■ **WHAT TO WORK ON**: Copy the data that appears below exactly. Drop the pictures.

■ **SUPPLIED DATA**:
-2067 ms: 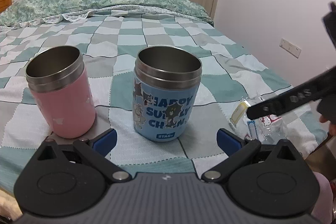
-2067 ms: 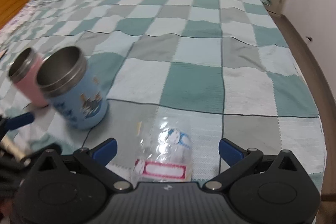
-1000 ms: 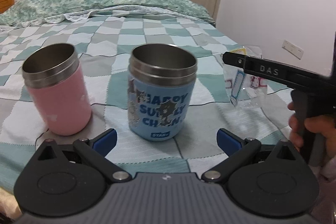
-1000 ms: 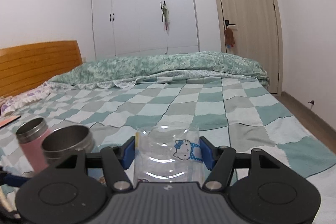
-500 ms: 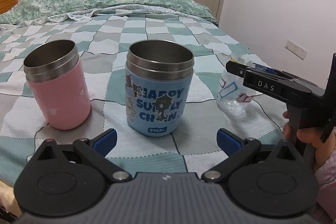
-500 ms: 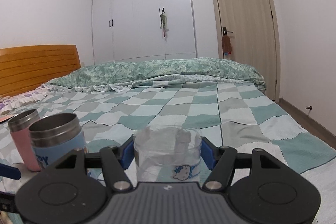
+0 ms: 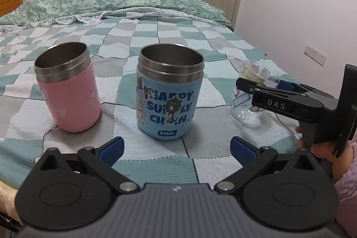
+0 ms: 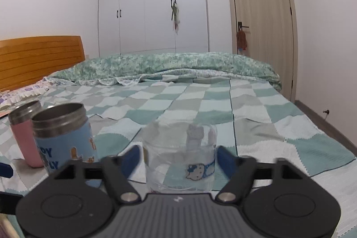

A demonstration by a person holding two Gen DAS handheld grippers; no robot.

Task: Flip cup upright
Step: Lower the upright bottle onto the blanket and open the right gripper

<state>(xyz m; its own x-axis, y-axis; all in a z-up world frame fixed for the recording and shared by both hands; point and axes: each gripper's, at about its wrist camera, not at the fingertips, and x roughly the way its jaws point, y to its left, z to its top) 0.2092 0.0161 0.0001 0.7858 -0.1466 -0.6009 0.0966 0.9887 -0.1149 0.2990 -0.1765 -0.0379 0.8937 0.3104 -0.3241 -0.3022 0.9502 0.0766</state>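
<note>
A clear plastic cup (image 8: 180, 155) with a cartoon cat print stands upright on the checked bedspread, between the blue pads of my right gripper (image 8: 179, 157). The jaws have widened and a small gap shows on each side of the cup. It also shows in the left wrist view (image 7: 252, 99), with the right gripper (image 7: 263, 86) around it. My left gripper (image 7: 176, 146) is open and empty, low in front of the blue cup.
A blue steel cup (image 7: 170, 93) and a pink steel cup (image 7: 67, 86) stand upright on the bed (image 7: 156, 37), left of the clear cup. The bed's right edge and a wall socket (image 7: 315, 55) lie to the right.
My right gripper picked the clear cup off the bed, turned it upright and lowered it onto the bedspread. Its jaws have now opened slightly. The left gripper barely moved.
</note>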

■ **ANSWER**:
-2067 ms: 
-2067 ms: 
-1000 ms: 
-1000 ms: 
-500 ms: 
-500 ms: 
+0 ms: 
+0 ms: 

A demonstration by a person holding two Gen DAS handheld grippers; no robot.

Task: Flip cup upright
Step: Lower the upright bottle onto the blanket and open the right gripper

<state>(xyz m; its own x-axis, y-axis; all in a z-up world frame fixed for the recording and shared by both hands; point and axes: each gripper's, at about its wrist camera, not at the fingertips, and x roughly the way its jaws point, y to its left, z to its top) 0.2092 0.0161 0.0001 0.7858 -0.1466 -0.6009 0.0966 0.9887 -0.1149 0.2990 -0.1765 -0.0379 0.8937 0.3104 -0.3241 -0.3022 0.9502 0.0766</state>
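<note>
A clear plastic cup (image 8: 180, 155) with a cartoon cat print stands upright on the checked bedspread, between the blue pads of my right gripper (image 8: 179, 157). The jaws have widened and a small gap shows on each side of the cup. It also shows in the left wrist view (image 7: 252, 99), with the right gripper (image 7: 263, 86) around it. My left gripper (image 7: 176, 146) is open and empty, low in front of the blue cup.
A blue steel cup (image 7: 170, 93) and a pink steel cup (image 7: 67, 86) stand upright on the bed (image 7: 156, 37), left of the clear cup. The bed's right edge and a wall socket (image 7: 315, 55) lie to the right.
My right gripper picked the clear cup off the bed, turned it upright and lowered it onto the bedspread. Its jaws have now opened slightly. The left gripper barely moved.
</note>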

Output is finished, and nothing else is required.